Critics who championed Season 1—The New York Times called it “a razor-sharp dissection of dynastic delusion”—are equally primed for the sequel. Early buzz from test screenings hints at even tighter pacing, with episodes clocking in at under 50 minutes to maintain relentless momentum. Director Ava DuVernay, helming the first three installments, brings her signature visual flair: long, unbroken takes that trap viewers in the claustrophobia of privilege, contrasted with expansive exteriors that underscore the isolation of wealth.

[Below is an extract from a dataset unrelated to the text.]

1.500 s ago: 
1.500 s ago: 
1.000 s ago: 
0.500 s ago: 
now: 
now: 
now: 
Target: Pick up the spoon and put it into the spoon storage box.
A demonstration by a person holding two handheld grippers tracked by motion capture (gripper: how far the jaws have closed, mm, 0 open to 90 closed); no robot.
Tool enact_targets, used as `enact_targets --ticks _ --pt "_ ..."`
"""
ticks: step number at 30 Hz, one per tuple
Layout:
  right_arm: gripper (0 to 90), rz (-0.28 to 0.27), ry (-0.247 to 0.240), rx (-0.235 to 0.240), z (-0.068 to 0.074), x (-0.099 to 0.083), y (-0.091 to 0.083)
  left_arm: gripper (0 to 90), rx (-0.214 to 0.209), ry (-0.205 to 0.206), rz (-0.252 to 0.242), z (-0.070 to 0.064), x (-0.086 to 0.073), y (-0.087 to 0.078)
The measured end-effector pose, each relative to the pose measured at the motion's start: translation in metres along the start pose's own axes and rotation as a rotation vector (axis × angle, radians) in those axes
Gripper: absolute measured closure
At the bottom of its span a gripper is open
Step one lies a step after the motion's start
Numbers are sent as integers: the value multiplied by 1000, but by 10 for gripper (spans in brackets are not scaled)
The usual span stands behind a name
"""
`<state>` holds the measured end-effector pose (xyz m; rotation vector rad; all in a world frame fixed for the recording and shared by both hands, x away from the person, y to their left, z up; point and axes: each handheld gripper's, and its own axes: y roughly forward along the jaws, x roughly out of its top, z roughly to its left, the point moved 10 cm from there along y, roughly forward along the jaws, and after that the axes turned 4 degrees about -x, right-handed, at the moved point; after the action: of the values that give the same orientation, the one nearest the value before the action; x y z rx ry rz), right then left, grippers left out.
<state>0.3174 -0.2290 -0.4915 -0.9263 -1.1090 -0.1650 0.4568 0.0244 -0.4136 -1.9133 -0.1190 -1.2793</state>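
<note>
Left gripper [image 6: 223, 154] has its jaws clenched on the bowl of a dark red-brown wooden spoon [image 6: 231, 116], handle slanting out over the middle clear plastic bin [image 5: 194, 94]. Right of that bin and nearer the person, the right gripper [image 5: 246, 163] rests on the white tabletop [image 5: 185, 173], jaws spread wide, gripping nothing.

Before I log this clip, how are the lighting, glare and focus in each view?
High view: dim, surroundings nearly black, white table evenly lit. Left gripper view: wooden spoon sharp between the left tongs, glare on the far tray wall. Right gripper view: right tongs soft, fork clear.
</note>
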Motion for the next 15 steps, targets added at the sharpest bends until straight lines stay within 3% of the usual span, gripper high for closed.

The production’s commitment to authenticity shines through in details like the bespoke wardrobe—Sweeney’s Lila sports custom Rodarte gowns embroidered with subtle ledger motifs—and location scouting that unearthed a derelict Gilded Age mansion for key scenes.
As March 14, 2026, looms on the horizon, Old Money Season 2 feels less like a continuation and more like an detonation. The Montgomery empire, once an unassailable fortress of blue-blood supremacy, now teeters on the brink, its foundations eroded by the very man they trusted most. In Davenport’s exposure, we see the ultimate irony of old money: It buys loyalty, but never truth. Will Evelyn rally her fractured clan for a counterstrike? Can the heirs transcend their gilded cages to forge something real? Vasquez leaves the door cracked open, teasing in the trailer’s final moments a shadowy figure emerging from the wreckage—perhaps a new player, or a ghost from the past.
For a series that thrives on the tension between inheritance and innovation, Season 2 arrives at a pivotal moment for prestige television itself. Amid streaming wars and audience fragmentation, Old Money reminds us why we tune in: not for escapism, but for the electric thrill of watching empires burn. Mark your calendars, indeed. The Montgomerys’ world is about to get a whole lot messier—and we’re here for every scandalous second.